From the records below, print only the part that opens with the line containing "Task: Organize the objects" and closes with the line containing "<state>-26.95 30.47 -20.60"; omit the pictures.

Dataset excerpts:
--- --- ---
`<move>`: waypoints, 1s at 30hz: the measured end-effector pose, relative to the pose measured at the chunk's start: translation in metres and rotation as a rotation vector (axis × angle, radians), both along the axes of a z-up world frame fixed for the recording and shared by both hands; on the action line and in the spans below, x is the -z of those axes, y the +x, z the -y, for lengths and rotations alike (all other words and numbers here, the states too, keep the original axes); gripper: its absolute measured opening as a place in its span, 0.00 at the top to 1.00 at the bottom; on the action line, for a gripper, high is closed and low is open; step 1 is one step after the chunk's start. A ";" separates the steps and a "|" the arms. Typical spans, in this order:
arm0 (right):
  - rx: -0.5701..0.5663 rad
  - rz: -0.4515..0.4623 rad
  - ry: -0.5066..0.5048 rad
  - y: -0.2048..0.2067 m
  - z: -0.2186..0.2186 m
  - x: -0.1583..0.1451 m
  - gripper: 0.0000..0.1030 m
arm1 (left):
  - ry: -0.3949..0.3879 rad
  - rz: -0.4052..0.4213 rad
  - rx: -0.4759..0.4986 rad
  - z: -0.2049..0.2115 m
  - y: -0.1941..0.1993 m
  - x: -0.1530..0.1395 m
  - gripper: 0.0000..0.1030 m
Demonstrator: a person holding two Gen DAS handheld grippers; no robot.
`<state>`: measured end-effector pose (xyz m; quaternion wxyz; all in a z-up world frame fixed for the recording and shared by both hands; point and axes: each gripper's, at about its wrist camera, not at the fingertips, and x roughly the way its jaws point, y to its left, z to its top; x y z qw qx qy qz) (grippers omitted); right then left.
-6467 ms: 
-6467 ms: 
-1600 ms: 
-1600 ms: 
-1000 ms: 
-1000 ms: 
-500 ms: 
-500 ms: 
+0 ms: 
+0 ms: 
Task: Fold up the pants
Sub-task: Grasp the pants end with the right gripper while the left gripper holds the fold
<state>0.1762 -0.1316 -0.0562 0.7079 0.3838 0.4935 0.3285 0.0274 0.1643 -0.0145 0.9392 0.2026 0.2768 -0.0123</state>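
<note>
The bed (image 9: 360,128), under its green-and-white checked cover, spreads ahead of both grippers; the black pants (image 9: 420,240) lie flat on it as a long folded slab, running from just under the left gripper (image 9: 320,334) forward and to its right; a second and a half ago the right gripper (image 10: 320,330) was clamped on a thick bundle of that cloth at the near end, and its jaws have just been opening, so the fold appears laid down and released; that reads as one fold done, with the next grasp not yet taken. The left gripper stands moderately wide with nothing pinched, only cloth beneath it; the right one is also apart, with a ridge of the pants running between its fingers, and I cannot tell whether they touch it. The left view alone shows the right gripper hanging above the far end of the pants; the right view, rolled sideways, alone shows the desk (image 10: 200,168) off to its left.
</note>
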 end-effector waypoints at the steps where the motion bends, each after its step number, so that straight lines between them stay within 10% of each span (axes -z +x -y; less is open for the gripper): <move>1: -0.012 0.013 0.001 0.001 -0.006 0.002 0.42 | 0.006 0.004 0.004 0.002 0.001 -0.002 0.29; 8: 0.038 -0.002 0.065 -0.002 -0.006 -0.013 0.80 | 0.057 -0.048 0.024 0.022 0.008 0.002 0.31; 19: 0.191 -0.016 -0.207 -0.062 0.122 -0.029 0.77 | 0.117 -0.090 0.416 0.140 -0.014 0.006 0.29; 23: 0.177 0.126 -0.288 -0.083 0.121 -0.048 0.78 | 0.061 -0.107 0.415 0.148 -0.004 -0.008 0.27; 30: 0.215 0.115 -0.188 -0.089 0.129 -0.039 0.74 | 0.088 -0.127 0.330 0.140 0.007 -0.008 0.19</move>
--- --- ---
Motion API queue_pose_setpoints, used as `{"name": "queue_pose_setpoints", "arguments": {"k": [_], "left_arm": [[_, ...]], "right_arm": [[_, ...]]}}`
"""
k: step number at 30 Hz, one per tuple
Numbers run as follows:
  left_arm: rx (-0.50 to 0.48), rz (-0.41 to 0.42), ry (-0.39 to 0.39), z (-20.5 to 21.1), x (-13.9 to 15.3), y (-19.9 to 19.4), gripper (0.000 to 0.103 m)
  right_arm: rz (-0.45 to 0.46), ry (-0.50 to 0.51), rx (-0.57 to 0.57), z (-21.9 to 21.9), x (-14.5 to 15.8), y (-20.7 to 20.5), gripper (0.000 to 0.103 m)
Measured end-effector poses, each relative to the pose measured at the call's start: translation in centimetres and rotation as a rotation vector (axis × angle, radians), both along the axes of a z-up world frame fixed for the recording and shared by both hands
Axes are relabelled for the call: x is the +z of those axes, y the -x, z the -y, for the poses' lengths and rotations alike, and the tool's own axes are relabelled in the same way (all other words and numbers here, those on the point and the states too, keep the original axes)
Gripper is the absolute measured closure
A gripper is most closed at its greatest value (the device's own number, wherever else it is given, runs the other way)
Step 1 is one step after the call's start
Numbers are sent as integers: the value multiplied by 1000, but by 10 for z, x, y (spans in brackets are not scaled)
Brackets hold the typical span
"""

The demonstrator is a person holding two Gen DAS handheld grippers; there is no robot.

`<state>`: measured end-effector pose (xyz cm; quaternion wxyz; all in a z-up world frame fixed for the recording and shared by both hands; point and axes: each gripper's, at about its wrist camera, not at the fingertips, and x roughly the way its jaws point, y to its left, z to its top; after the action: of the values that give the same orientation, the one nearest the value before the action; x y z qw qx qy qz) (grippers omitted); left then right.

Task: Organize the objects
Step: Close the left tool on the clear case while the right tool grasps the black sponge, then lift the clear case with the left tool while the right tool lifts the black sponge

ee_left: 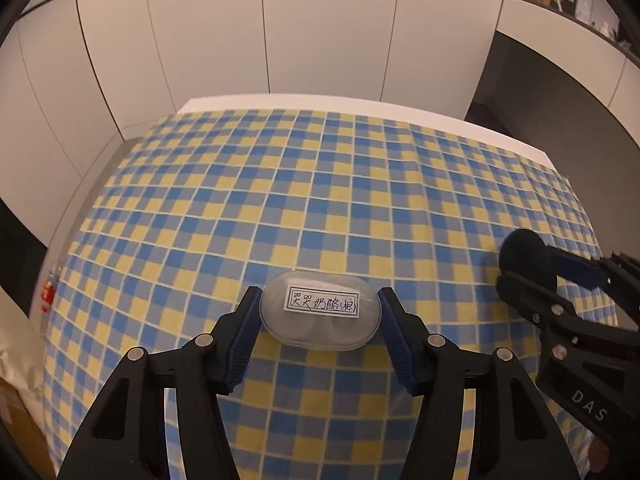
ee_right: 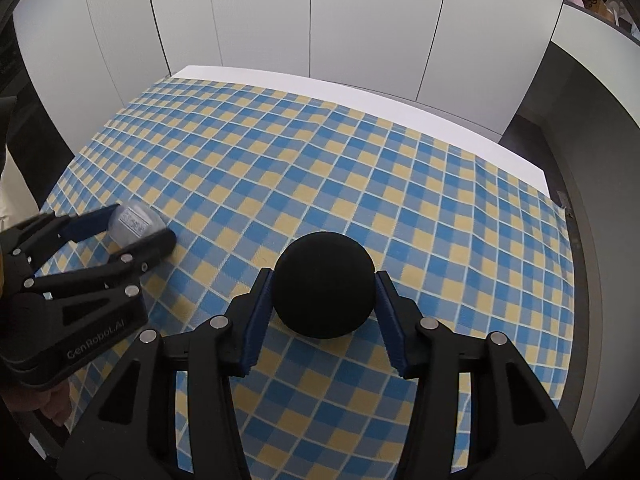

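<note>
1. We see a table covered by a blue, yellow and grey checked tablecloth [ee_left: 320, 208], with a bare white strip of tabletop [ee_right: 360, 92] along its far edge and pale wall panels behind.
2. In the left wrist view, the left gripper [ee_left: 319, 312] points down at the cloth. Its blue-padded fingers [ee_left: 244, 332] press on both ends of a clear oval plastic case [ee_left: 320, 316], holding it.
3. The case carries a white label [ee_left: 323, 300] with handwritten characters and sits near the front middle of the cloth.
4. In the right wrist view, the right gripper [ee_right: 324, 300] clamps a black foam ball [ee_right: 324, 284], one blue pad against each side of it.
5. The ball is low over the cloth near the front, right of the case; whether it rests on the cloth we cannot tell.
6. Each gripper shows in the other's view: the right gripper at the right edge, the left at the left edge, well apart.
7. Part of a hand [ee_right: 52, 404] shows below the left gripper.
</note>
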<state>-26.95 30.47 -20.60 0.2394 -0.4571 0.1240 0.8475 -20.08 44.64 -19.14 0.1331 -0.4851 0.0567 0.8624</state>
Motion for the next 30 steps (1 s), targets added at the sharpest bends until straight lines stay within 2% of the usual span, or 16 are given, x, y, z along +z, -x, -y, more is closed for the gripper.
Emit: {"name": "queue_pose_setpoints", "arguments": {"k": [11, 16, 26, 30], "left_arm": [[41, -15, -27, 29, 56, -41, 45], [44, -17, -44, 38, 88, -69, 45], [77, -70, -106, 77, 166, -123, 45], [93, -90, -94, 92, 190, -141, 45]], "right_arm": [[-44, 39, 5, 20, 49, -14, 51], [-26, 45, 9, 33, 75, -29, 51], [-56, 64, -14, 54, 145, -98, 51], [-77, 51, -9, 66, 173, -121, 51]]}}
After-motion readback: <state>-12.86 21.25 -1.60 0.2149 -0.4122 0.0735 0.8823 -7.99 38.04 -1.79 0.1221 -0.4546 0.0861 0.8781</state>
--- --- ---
Solution for this exercise:
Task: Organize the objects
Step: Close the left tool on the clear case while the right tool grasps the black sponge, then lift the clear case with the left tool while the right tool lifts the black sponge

ee_left: 
ee_right: 

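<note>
1. We see a table covered by a blue, yellow and grey checked tablecloth [ee_left: 320, 208], with a bare white strip of tabletop [ee_right: 360, 92] along its far edge and pale wall panels behind.
2. In the left wrist view, the left gripper [ee_left: 319, 312] points down at the cloth. Its blue-padded fingers [ee_left: 244, 332] press on both ends of a clear oval plastic case [ee_left: 320, 316], holding it.
3. The case carries a white label [ee_left: 323, 300] with handwritten characters and sits near the front middle of the cloth.
4. In the right wrist view, the right gripper [ee_right: 324, 300] clamps a black foam ball [ee_right: 324, 284], one blue pad against each side of it.
5. The ball is low over the cloth near the front, right of the case; whether it rests on the cloth we cannot tell.
6. Each gripper shows in the other's view: the right gripper at the right edge, the left at the left edge, well apart.
7. Part of a hand [ee_right: 52, 404] shows below the left gripper.
</note>
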<state>-26.95 30.47 -20.60 0.2394 -0.4571 0.1240 0.8475 -20.08 44.64 -19.14 0.1331 -0.4851 0.0567 0.8624</state>

The response is now finished.